Deutschland setzt die militärischen Exporte nach Israel trotz zunehmender Kritik fort

Deutschland setzt die militärischen Exporte nach Israel trotz zunehmender Kritik fort


Nach den veröffentlichten offiziellen Zahlen hat Deutschland in den letzten Monaten seine militärischen Exporte nach Israel fortgesetzt, trotz der besorgniserregenden Anzeichen eines Völkermords in Gazastreifen.

Die deutsche Regierung bestätigte, dass sie zwischen dem 1. Januar 2024 und dem 26. Juni 2025 für Israel Militärausrüstung und Waffen im Wert von 250,5 Millionen Euro genehmigt hat. Nach den offiziellen Zahlen erreichten die genehmigten Exportlizenzen im Jahr 2024 im ersten Quartal 2025 161,1 Millionen Euro.

Die Regierung veröffentlichte diese Zahlen als Reaktion auf eine parlamentarische Frage der oppositionellen Partei, die eine sofortige Unterbrechung der Waffenexporte nach Israel erfordert.

Deutschland ist seit langem ein starker Unterstützer Israels, und die politischen Führer zitieren ständig die historische Verantwortung des Landes für Israel, die in der nationalsozialistischen Vergangenheit und dem Holocaust in Deutschland verwurzelt ist.

Waffenexporte nach Israel wurden letztes Jahr für kurze Zeit suspendiert, als Nicaragua beim Internationalen Gerichtshof (ICJ) eine Klage gegen Deutschland einreichte und Deutschland beschuldigte, im Völkermord im Gazastreifen zusammenzuarbeiten.

Später nahmen die deutschen Beamten die Exporte wieder auf und argumentierten, dass sie in Bezug auf die Einhaltung des Völkerrechts schriftliche Garantien von Israel erhalten hätten.
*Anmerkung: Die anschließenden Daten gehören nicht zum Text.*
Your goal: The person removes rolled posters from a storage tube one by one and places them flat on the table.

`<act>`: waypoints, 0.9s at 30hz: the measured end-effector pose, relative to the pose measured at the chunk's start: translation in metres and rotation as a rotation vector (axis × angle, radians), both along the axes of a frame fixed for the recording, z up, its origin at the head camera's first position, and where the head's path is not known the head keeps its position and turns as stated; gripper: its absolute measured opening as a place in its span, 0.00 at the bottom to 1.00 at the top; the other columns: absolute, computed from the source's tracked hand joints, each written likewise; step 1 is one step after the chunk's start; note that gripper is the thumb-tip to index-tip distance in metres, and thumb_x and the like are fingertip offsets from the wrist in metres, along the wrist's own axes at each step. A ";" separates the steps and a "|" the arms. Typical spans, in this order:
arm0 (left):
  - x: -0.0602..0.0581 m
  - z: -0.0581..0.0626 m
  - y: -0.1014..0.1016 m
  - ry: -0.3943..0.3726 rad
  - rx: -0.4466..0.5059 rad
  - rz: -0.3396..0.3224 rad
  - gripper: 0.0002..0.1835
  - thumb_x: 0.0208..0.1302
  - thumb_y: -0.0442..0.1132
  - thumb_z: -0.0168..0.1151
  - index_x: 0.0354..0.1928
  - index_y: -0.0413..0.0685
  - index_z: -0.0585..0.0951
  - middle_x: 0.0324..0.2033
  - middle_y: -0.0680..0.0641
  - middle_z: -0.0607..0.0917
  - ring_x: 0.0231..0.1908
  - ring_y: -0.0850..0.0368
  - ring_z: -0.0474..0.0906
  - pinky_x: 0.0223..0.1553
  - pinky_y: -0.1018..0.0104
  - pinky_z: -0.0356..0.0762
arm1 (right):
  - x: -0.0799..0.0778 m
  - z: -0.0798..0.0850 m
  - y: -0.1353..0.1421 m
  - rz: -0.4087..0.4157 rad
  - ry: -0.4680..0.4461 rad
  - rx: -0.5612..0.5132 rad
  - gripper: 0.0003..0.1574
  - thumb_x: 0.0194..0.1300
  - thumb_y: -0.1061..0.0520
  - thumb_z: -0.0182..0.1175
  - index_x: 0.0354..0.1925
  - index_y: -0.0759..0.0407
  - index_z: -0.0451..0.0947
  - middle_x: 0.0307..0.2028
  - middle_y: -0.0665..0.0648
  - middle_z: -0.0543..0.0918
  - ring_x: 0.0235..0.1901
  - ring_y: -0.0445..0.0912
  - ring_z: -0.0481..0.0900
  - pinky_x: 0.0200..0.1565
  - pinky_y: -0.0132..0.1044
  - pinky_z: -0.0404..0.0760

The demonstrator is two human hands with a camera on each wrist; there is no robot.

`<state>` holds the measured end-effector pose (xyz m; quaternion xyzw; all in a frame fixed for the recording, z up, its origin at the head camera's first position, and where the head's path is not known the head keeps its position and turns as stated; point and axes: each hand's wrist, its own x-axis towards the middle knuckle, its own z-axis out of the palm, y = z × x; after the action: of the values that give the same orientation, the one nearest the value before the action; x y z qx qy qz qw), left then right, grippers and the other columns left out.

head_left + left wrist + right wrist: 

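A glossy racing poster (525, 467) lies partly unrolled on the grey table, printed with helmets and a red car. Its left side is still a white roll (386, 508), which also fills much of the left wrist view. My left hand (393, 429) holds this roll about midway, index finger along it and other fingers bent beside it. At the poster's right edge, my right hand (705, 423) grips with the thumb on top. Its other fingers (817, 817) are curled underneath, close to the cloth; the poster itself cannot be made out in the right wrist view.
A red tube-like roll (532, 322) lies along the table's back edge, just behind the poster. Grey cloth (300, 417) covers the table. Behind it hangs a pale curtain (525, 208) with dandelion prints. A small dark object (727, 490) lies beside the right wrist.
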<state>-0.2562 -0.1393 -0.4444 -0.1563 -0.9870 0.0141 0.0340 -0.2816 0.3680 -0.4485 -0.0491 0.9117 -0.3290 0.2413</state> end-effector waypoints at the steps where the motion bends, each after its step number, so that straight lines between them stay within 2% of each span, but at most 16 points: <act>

Sie erwähnten auch die Bedrohung des Iran als eine weitere Rechtfertigung für die Wiederaufnahme von Waffenlieferungen.

Seit Israel im Jahr 2023 seine Militärkampagne in Gaza einleitete, wurden mehr als 58.000 Palästinenser getötet und mehr als 100.000 verletzt, die meisten von ihnen Frauen und Kindern.